Commentary by Heather Cox Richardson
After the extraordinary pushback on President Donald J. Trump’s bizarre demand for Greenland, he has responded with what economist Paul Krugman called “a howl of frustration on the part of a mad dictator who has just realized that he can’t send in the Marines.”
In a long screed this morning, Trump’s social media account said the president is placing tariffs of 10% on all goods from the countries currently protecting Greenland after February 1, and that the tariffs will increase to 25% on June 1. The post says the tariffs will be in effect “until such time as a Deal is reached for the Complete and Total purchase of Greenland.”
This post is bonkers on many levels. On the most basic: where is he thinking he’s going to find the money for “the complete and total purchase of Greenland?” And besides, the countries involved—Denmark, Finland, France, Germany, the Netherlands, Norway, Sweden, and the United Kingdom—are all U.S. allies. Economist Justin Wolfers notes this trade war will include the entire European Union, for “[a] trade war with one EU country is a trade war with the entire EU.”
The post also makes explicit that Trump is trying to use tariffs not to nurture the American economy but to force other countries to do his bidding. The question of whether his tariff wars are constitutional because they address what he claims is an economic emergency is currently before the Supreme Court. Two lower courts have found that the president does not have the power to levy the sweeping tariffs he has been announcing. Today’s tariff announcement does not refer at all to economic need but rather is about economic coercion.
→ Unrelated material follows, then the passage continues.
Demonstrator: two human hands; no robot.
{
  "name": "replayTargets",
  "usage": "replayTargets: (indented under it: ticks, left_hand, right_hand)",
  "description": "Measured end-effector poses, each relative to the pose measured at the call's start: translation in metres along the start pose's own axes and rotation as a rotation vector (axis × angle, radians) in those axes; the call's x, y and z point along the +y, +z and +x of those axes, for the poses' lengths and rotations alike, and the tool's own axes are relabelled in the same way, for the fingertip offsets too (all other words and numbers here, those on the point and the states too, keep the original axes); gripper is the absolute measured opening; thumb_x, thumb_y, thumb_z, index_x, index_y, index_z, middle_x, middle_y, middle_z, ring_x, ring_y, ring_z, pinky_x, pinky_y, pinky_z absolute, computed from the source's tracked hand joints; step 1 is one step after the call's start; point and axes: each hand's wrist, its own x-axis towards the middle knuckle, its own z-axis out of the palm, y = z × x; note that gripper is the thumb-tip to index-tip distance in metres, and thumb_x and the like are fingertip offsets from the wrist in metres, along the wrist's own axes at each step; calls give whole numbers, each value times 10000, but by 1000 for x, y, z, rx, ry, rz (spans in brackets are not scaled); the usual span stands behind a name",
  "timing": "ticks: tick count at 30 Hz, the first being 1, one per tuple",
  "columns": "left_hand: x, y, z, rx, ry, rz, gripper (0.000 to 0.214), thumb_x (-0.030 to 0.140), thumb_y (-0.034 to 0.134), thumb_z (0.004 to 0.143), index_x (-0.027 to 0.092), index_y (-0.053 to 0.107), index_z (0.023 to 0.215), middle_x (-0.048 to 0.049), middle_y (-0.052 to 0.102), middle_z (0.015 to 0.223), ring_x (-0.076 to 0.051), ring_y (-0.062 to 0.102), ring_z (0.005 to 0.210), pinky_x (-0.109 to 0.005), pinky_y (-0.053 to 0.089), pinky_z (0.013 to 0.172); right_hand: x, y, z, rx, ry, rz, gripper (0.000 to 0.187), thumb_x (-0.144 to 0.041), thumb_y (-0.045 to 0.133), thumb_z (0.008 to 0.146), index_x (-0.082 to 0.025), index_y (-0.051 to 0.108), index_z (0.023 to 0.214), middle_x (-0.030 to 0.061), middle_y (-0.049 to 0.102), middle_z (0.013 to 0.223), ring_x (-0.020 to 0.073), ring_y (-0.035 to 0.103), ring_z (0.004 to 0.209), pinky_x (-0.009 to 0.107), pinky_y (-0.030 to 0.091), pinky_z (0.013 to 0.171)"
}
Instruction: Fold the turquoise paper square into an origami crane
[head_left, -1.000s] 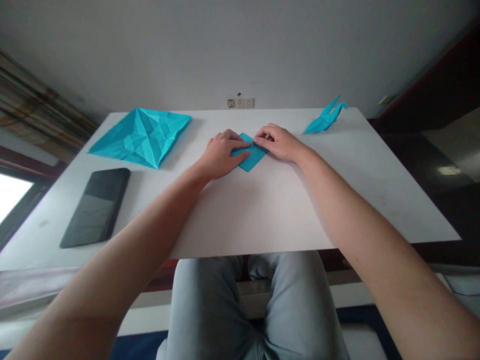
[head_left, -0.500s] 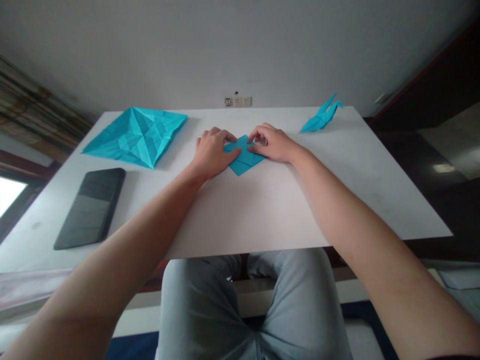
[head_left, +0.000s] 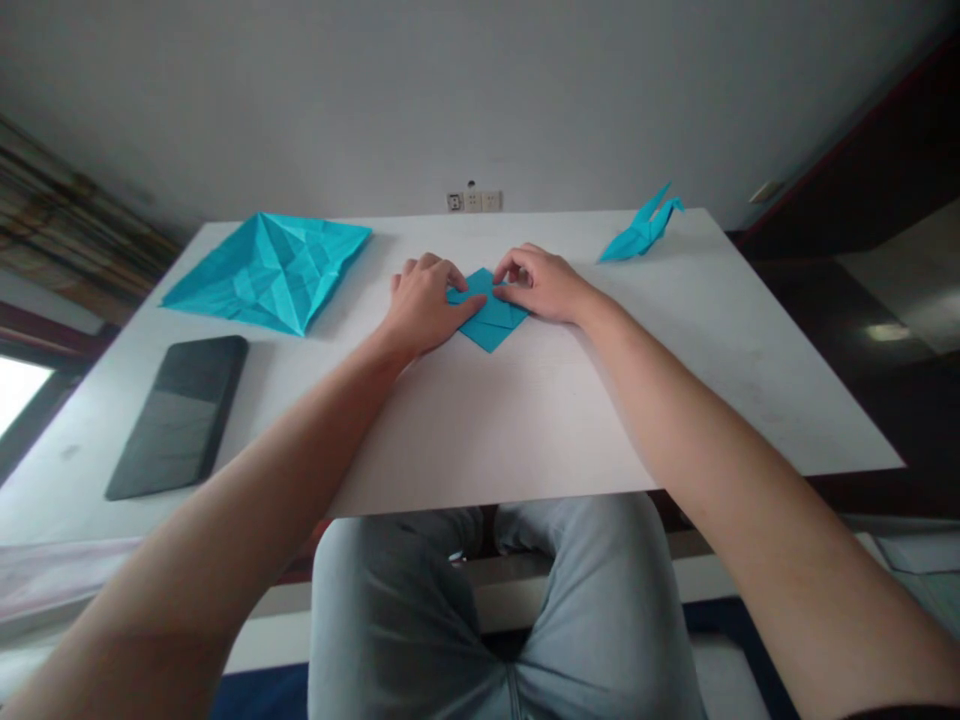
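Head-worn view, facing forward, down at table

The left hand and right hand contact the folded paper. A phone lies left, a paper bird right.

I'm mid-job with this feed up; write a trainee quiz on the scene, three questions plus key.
1. True or false: the left hand and the right hand both touch the small folded blue paper.

2. Where does the smartphone lie?
A) On the person's lap
B) On the left part of the white table
C) On top of the large creased blue sheet

3. Fill in the blank: the blue figure at the table's far right is an origami ____.

Key:
1. True
2. B
3. Crane
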Motion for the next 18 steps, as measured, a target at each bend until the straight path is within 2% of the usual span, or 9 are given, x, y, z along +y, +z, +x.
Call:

Finally, in its insistence that only the U.S. can “protect” Greenland, the screed echoed Russian president Vladimir Putin’s promises to “protect” Ukraine. Ignoring the reality that Greenland is part of the North Atlantic Treaty Organization (NATO), the world’s strongest defense alliance, it said that Greenland and Denmark, of which Greenland is a part, “currently have two dogsleds as protection, one added recently.” It also added that the protection Trump insists only U.S. ownership of Greenland can provide might also include “the possible protection of Canada.” (continued on Page 2 or here)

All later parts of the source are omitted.